There's no such thing as a variable. We have to think about all of the weight matrices and activation functions and everything else. So let me show you how it works. In Theano, there's this concept of a variable, and a variable is something which we basically define like so. We can say there is a variable which is a matrix which I will call T_input, and there is a variable which is a matrix that we'll call T_output, and there is a variable that is a vector that we will call H0.

What these are all saying is that these are things that we will give values to later. Programming in Theano is very different to programming in normal Python, and the reason for this is Theano's job in life is to provide a way for you to describe a computation that you want to do, and then it's going to compile it for the GPU, and then it's going to run it on the GPU.

So it's going to be a little more complex to work in Theano, because Theano isn't going to be something where we immediately say do this, and then do this, and then do this. Instead we're going to build up what's called a computation graph. It's going to be a series of steps.

We're going to say in the future, I'm going to give you some data, and when I do, I want you to do these steps. So rather than actually starting off by giving it data, we start off by just describing the types of data that when we do give it data, we're going to give it.

So eventually we're going to give it some input data, we're going to give it some output data, and we're going to give it some way of initializing the first hidden state.
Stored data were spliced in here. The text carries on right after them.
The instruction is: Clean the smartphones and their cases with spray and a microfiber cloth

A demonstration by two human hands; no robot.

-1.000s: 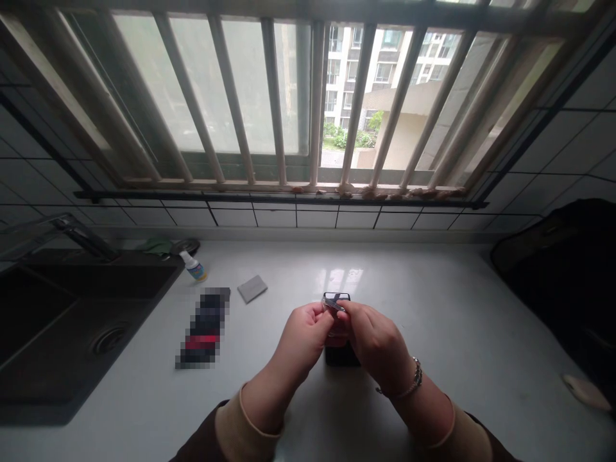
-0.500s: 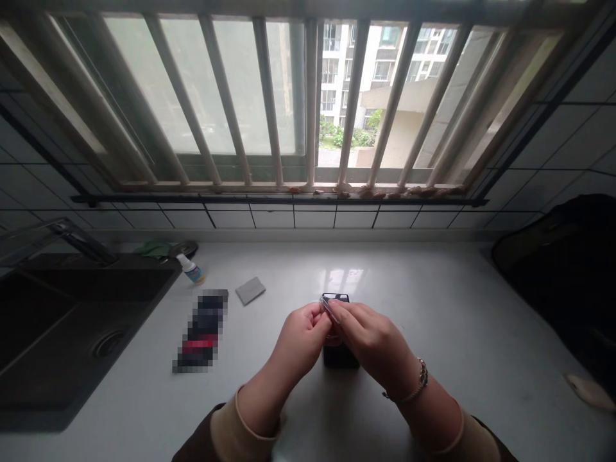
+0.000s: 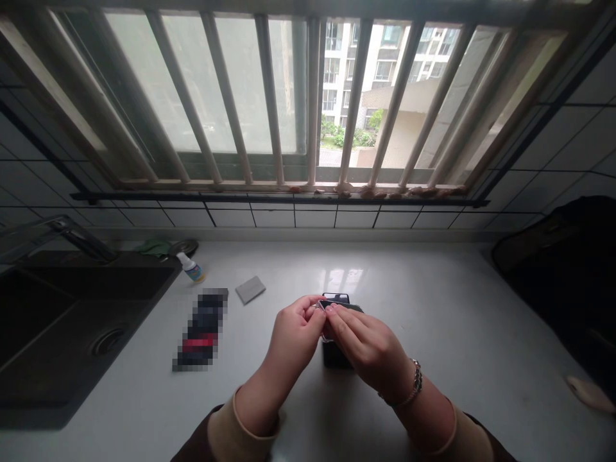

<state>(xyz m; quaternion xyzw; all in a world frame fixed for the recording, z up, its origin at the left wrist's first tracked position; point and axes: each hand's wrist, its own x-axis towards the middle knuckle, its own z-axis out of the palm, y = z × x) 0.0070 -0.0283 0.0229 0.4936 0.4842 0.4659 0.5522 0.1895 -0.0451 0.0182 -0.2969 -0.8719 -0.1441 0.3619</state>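
Observation:
My left hand (image 3: pixel 299 326) is closed, its thumb and fingers pinching the left end of a thin, dark, flat thing with a clear shiny rim (image 3: pixel 355 307), which looks like a phone case. On its near side, my right hand (image 3: pixel 370 340) grips the same thing, fingertips pressed together close to the left thumb. My fingers hide much of it, so I cannot tell whether anything sits inside. Below both hands a black phone (image 3: pixel 337 357) lies flat on the white counter (image 3: pixel 423 289); its top edge and lower end show, while the middle is covered.
To the left lie a grey folded packet (image 3: pixel 250 290) and a blurred-out dark item with a red band (image 3: pixel 199 330). A small white-capped bottle (image 3: pixel 191 267) stands by the dark sink (image 3: pixel 58 385). A black bag (image 3: pixel 568 269) and a pale object (image 3: pixel 588 393) are at right.
The held thing has turned, so its dark surface now shows above my right fingers. My right hand has shifted slightly left, and my left hand a little up and left.

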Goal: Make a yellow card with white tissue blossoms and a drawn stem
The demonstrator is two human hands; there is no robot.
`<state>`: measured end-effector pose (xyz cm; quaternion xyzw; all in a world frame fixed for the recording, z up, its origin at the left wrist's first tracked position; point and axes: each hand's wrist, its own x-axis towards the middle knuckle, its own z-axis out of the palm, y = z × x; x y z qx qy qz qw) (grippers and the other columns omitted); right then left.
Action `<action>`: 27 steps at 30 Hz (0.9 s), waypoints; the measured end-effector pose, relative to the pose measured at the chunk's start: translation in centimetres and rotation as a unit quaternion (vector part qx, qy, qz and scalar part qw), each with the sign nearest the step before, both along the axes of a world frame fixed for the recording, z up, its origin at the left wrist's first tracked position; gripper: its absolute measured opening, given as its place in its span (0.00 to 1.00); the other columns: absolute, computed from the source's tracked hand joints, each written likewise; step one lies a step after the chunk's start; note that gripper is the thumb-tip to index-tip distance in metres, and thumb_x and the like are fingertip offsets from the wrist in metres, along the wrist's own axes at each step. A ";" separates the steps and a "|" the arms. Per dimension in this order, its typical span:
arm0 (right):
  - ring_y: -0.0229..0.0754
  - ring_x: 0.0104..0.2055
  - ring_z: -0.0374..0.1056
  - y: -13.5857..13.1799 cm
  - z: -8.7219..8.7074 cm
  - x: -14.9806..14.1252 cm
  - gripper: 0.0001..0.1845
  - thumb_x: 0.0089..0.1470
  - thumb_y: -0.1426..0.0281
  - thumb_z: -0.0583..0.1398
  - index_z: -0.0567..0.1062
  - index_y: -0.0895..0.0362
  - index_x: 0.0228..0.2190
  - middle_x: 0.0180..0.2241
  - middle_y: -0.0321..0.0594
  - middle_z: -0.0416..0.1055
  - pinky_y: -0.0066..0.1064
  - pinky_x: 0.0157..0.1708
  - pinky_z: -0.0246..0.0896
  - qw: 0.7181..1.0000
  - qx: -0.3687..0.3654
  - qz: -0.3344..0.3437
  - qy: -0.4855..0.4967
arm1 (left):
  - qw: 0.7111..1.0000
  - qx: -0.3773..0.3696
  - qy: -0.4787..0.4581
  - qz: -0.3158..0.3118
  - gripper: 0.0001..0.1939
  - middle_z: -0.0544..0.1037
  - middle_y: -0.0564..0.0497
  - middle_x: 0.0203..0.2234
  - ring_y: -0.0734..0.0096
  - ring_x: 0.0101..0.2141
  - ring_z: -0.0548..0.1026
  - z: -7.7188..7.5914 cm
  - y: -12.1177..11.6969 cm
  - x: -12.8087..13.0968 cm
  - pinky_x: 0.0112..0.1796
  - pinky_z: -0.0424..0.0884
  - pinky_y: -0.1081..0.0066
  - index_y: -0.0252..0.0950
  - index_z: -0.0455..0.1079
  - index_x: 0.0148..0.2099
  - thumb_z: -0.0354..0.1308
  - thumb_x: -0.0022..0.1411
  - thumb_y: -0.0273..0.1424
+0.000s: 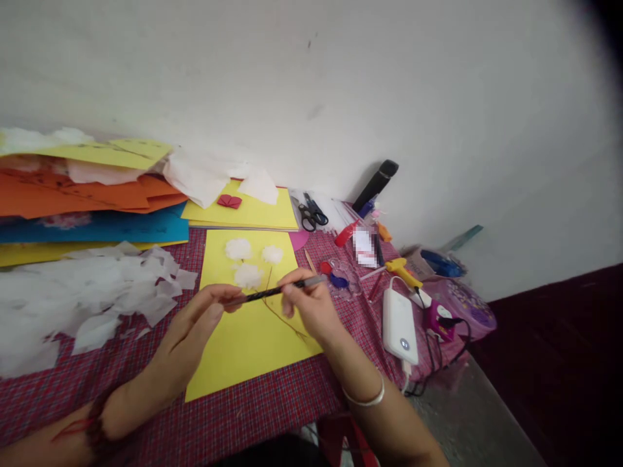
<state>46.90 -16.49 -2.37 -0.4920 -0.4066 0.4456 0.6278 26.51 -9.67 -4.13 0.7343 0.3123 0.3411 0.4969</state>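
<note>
A slim black pen (263, 294) with a grey end is held level between both hands, above a yellow sheet (238, 363). My left hand (199, 324) pinches its left end, and the fingers cover the tip. My right hand (309, 301) is closed around the part near the grey end. Beneath them, the sheet carries thin brown branch lines (285, 319) and several fluffy white paper blossoms (248, 275) near its top.
Torn white tissue pieces (92, 298) lie left, below stacked coloured sheets (73, 191). Scissors (313, 213), a paint palette (343, 280), a yellow glue gun (403, 271), a white power bank (400, 324) and a purple socket block (440, 319) with cables stand right. A wall rises behind.
</note>
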 end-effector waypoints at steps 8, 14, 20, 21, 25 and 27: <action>0.37 0.26 0.68 0.7 0.5 10.3 0.12 0.51 0.66 0.58 0.74 0.56 0.38 0.25 0.35 0.73 0.28 0.28 0.64 0.932 -0.039 -0.264 -0.246 | 0.996 0.062 0.041 -0.051 0.12 0.78 0.52 0.29 0.68 0.32 0.76 -0.6 1.3 0.8 0.33 0.74 0.70 0.38 0.71 0.37 0.52 0.64 0.40; 0.47 0.47 0.74 2.0 0.7 13.0 0.35 0.52 0.79 0.56 0.64 0.58 0.62 0.48 0.48 0.77 0.34 0.49 0.65 0.790 -0.156 -0.206 -0.556 | 0.978 0.149 0.061 -0.134 0.11 0.76 0.53 0.26 0.71 0.29 0.75 -0.9 1.0 0.8 0.31 0.71 0.73 0.38 0.70 0.34 0.50 0.65 0.35; 0.46 0.48 0.74 -0.8 1.7 13.7 0.22 0.57 0.75 0.55 0.74 0.57 0.53 0.46 0.45 0.78 0.32 0.49 0.65 0.738 -0.210 -0.189 -0.613 | 0.972 0.164 0.066 -0.154 0.10 0.77 0.52 0.28 0.69 0.31 0.76 -1.3 1.1 0.6 0.32 0.71 0.71 0.38 0.70 0.35 0.50 0.66 0.34; 0.47 0.48 0.74 -1.6 1.9 14.2 0.21 0.57 0.75 0.54 0.75 0.57 0.51 0.46 0.46 0.78 0.33 0.49 0.64 0.724 -0.230 -0.192 -0.622 | 0.972 0.164 0.068 -0.157 0.10 0.77 0.52 0.28 0.69 0.31 0.76 -1.4 1.2 0.6 0.33 0.71 0.71 0.37 0.70 0.35 0.50 0.66 0.34; 0.51 0.48 0.74 -4.6 2.8 17.0 0.20 0.58 0.74 0.53 0.78 0.59 0.48 0.45 0.53 0.78 0.36 0.49 0.63 0.658 -0.310 -0.211 -0.653 | 0.970 0.171 0.069 -0.160 0.11 0.77 0.52 0.28 0.69 0.31 0.75 -1.6 1.1 0.6 0.33 0.70 0.71 0.37 0.70 0.34 0.49 0.65 0.33; 0.52 0.49 0.74 -5.9 3.2 18.4 0.20 0.59 0.74 0.52 0.79 0.61 0.47 0.45 0.55 0.78 0.37 0.49 0.63 0.626 -0.346 -0.221 -0.663 | 0.969 0.175 0.073 -0.160 0.11 0.77 0.51 0.28 0.69 0.31 0.75 -1.6 1.2 0.7 0.33 0.70 0.70 0.37 0.70 0.34 0.49 0.65 0.34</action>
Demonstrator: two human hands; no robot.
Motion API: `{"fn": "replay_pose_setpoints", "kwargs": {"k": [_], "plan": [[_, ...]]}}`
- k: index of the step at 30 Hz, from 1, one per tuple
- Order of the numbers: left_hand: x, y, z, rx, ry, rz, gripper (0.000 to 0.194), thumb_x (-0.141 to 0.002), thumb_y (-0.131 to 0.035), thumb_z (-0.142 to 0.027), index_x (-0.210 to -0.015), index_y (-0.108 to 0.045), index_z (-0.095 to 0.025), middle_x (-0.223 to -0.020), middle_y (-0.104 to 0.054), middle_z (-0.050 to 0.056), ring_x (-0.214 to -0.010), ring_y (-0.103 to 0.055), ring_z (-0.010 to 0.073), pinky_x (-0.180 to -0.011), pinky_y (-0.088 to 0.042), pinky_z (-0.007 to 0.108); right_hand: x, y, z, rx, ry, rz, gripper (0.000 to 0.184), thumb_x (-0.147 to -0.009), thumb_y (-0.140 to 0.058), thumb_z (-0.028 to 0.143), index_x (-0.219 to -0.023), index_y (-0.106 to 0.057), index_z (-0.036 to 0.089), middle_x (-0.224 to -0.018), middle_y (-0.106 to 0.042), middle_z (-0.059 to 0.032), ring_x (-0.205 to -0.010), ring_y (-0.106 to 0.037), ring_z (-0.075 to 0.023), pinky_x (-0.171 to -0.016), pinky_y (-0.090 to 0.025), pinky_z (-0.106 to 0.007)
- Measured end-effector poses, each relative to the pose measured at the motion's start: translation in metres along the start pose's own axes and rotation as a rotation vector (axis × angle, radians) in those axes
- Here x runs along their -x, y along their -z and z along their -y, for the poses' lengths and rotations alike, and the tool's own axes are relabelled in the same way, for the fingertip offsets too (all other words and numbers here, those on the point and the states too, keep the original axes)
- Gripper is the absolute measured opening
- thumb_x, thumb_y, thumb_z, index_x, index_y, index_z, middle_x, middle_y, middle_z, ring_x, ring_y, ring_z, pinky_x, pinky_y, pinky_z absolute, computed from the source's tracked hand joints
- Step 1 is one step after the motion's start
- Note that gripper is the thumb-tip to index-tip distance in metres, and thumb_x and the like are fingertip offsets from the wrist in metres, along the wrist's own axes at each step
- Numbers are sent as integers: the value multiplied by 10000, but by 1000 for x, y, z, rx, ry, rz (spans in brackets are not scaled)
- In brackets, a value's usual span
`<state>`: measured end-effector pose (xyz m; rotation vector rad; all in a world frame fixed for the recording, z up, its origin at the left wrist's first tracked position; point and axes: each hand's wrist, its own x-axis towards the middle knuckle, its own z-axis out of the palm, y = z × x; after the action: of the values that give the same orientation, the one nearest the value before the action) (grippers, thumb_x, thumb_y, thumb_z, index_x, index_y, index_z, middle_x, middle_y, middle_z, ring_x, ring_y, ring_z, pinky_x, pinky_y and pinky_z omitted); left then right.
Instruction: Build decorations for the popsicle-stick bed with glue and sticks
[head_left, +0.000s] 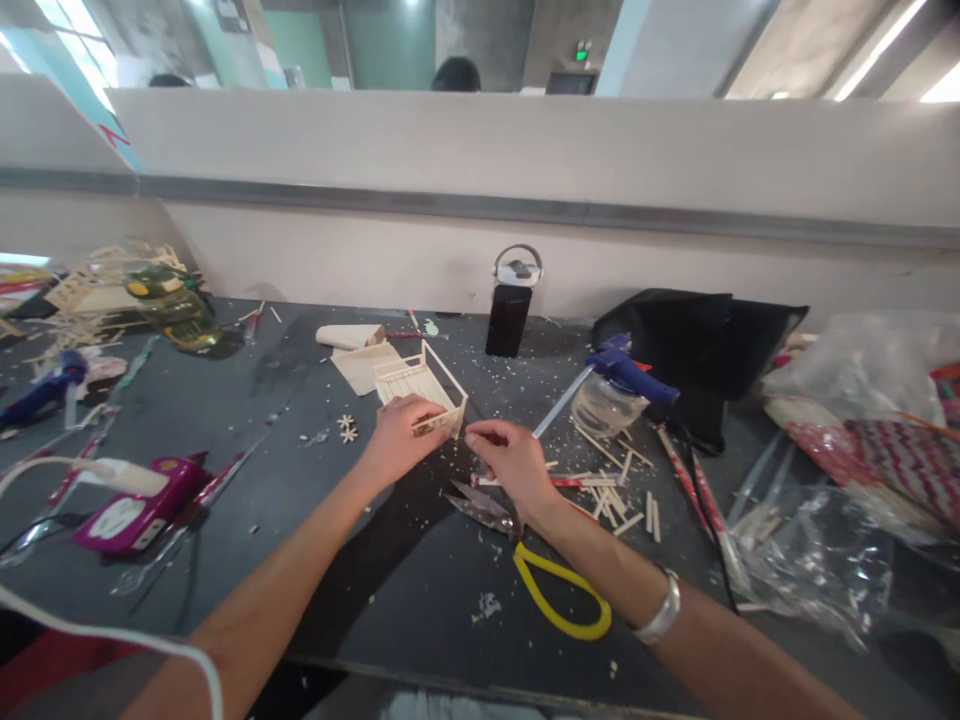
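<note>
A small frame of pale wooden sticks (420,385), shaped like a miniature bed, sits in the middle of the table. My left hand (405,432) is closed on its near side, fingers over the low rail. Just right of its near corner, my right hand (514,458) has its fingertips pinched together; whatever they may hold is too small to make out. Scissors with yellow handles (566,600) lie partly beneath my right wrist. Cut stick pieces (611,500) are scattered to the right of that hand.
A blue glue gun (630,370) rests on a clear jar (604,405). Behind stands a dark bottle (510,320) against the partition. Purple power strip (139,510), cables, and a greenish bottle (180,315) are left; plastic bags (817,550) and a black pouch (675,340) lie right.
</note>
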<state>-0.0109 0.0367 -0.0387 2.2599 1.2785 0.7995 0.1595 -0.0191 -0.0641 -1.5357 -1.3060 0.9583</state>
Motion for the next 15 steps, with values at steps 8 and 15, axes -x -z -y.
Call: {"fn": "replay_pose_setpoints", "kwargs": {"k": [8, 15], "plan": [[-10, -4, -1, 48, -39, -5, 89, -799, -633, -228, -796, -722, -230, -830, -723, 19, -822, -638, 194, -748, -461, 297, -5, -9, -1, -25, 31, -67, 164, -887, -627, 293, -950, -667, 147, -838, -686, -9, -669, -646, -139, -605, -537, -282], [-9, -6, 3, 49, -54, -1, 115, -807, -626, -210, -815, -741, -215, -789, -736, 18, -770, -643, 178, -689, -445, 264, -8, -15, 6, 1, 184, -175, 184, -829, -604, 310, -859, -727, 177, -772, -736, -28, -657, -649, -179, -593, -501, -268]]}}
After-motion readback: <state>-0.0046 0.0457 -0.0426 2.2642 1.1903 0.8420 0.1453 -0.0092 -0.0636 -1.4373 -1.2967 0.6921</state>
And also we'll give it a learning rate, because we might want to change it later. So that's all these things do.

They create Theano variables. So then we can create a list of those, and so this is all of the arguments that we're going to have to provide to Theano later on. So there's no data here, nothing's being computed, we're just telling Theano that these things are going to be used in the future.

The next thing that we need to do, because we're going to try to build this, is we're going to have to build all of the pieces in all of these layer operations. So specifically we're going to have to create the weight vector and bias matrix for the orange arrow, the weight vector and the bias matrix for the green arrow, the weight matrix and the bias vector for the orange arrow, the weight matrix and the bias vector for the green arrow, and the weight matrix and the bias vector for the blue arrow, because that's what these layer operations are.

They're a matrix multiplier followed by a non-linear activation function. So I've created some functions to do that. WH is what I'm going to call the weights and bias to my hidden layer, Wx will be my weights and bias to my input, and Wy will be my weights and bias to my output.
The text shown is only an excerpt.